Incidente: Um evento não planejado e não desejado, que dificulta a conclusão de uma tarefa e pode causar lesões, doenças ou danos à propriedade, ou alguma combinação de todos esses três [efeitos] em diferentes graus, do poco significativo ao catastrófico. Não planejado e não desejado não significa impossível de evitar. Não planejado e não desejado também não significa impossibilidade de preparação para o planejamento.

Acidente: A definição muitas vezes é semelhante à de incidente, mas suporta a ideia de que não poderia ter sido evitado. Um acidente é o oposto das intenções fundamentais de um programa de segurança, que é encontrar perigos, corrigir riscos e prevenir incidentes. Quando aceitamos que os acidentes não têm nenhuma causa, assumimos que eles voltarão a acontecer.

PARA PIORAR

Enquanto incidentes ou acidentes catastróficos acontecem, provocados por atividades econômicas altamente lucrativas que em outros países são submetidas a rigorosos programas de fiscalização e de gerenciamento de riscos e de controle ambiental, desde 7 de agosto está sujeito à apreciação do plenário da Câmara dos Deputados o projeto de lei 37/2011, que prevê criar a ANM (Agência Nacional de Mineração) e também instituir o Código Nacional de Mineração.
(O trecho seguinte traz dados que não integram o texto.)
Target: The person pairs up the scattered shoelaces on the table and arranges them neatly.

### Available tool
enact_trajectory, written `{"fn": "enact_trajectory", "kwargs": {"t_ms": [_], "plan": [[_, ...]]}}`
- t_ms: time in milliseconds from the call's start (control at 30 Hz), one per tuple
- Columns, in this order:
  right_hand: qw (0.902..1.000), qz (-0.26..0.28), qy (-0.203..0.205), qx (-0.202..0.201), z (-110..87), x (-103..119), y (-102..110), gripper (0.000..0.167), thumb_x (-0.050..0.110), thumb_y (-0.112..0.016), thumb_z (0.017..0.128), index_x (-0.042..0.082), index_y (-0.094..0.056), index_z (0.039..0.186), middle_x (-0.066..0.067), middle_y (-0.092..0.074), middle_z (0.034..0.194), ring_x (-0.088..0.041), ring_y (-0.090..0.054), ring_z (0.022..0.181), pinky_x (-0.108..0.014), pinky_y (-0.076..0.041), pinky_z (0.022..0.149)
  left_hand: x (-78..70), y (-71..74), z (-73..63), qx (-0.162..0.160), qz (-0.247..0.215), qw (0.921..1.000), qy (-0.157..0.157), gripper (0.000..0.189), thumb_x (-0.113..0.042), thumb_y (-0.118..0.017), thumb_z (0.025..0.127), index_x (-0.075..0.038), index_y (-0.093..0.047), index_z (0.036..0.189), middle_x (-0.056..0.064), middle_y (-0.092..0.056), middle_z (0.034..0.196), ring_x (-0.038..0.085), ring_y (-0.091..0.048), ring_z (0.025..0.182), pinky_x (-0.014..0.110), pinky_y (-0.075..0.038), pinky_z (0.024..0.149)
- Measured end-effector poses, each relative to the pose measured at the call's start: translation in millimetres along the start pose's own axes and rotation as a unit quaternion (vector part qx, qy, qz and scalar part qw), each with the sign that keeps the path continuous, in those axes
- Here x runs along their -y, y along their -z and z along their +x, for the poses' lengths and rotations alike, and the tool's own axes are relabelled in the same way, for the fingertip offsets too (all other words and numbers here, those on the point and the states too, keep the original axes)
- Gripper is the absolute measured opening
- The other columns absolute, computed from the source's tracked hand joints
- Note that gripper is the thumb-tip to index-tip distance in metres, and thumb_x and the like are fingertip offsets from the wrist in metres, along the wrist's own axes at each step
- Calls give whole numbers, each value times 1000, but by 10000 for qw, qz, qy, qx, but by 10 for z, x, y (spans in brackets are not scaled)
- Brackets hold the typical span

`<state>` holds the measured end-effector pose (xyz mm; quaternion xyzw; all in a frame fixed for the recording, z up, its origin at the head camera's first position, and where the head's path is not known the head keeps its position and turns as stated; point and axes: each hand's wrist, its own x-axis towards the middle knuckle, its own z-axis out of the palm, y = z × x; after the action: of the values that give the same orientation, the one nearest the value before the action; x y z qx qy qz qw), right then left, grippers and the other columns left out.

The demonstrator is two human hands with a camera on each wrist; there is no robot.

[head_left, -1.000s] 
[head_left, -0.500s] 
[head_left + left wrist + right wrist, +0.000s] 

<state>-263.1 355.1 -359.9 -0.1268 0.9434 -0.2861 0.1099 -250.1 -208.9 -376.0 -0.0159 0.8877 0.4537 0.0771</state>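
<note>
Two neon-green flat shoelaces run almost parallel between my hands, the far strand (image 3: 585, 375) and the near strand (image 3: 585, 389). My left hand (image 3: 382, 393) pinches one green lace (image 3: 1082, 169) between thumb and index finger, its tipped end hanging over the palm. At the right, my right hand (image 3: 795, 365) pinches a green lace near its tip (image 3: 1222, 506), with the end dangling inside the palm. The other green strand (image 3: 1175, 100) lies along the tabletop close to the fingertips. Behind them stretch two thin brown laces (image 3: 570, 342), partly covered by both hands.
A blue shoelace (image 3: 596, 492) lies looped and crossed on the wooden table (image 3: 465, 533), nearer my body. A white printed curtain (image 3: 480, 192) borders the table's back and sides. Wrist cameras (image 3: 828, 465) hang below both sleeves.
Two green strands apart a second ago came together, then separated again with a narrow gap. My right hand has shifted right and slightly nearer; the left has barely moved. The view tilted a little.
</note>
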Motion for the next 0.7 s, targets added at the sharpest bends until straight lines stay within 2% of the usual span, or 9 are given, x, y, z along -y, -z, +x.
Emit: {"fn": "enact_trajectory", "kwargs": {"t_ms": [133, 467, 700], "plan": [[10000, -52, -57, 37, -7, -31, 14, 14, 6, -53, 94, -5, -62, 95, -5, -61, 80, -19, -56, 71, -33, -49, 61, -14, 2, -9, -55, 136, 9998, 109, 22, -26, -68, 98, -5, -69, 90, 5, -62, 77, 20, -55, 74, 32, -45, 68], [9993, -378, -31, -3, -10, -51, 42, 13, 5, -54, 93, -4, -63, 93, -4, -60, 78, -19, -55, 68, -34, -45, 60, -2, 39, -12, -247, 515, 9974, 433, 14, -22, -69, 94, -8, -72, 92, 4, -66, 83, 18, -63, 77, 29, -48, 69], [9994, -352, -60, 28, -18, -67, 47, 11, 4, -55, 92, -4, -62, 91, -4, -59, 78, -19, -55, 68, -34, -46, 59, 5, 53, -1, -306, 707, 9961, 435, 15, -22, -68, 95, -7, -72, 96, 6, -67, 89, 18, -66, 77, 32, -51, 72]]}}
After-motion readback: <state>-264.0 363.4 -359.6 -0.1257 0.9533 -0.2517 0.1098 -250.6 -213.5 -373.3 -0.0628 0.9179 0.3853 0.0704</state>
Em sua atual versão, o projeto de lei a ser votado é o substitutivo apresentado pelo deputado Leonardo Quintão (PMDB-MG), relator da comissão especial. Entre outras proposições, o texto prevê para a agência a ser criada poderes para impedir a criação e a ampliação de parques, estações ecológicas e outras unidades de conservação e outras atividades que tenha “potencial de criar impedimento à atividade de mineração” (artigo 109).

Como já informou este blog em post de 26 de agosto, se essa ideia for levada adiante e incorporada à legislação, o ICMBio, a Funai e os órgãos estaduais de unidades de conservação passarão a depender da nova agência reguladora em boa parte de suas atribuições.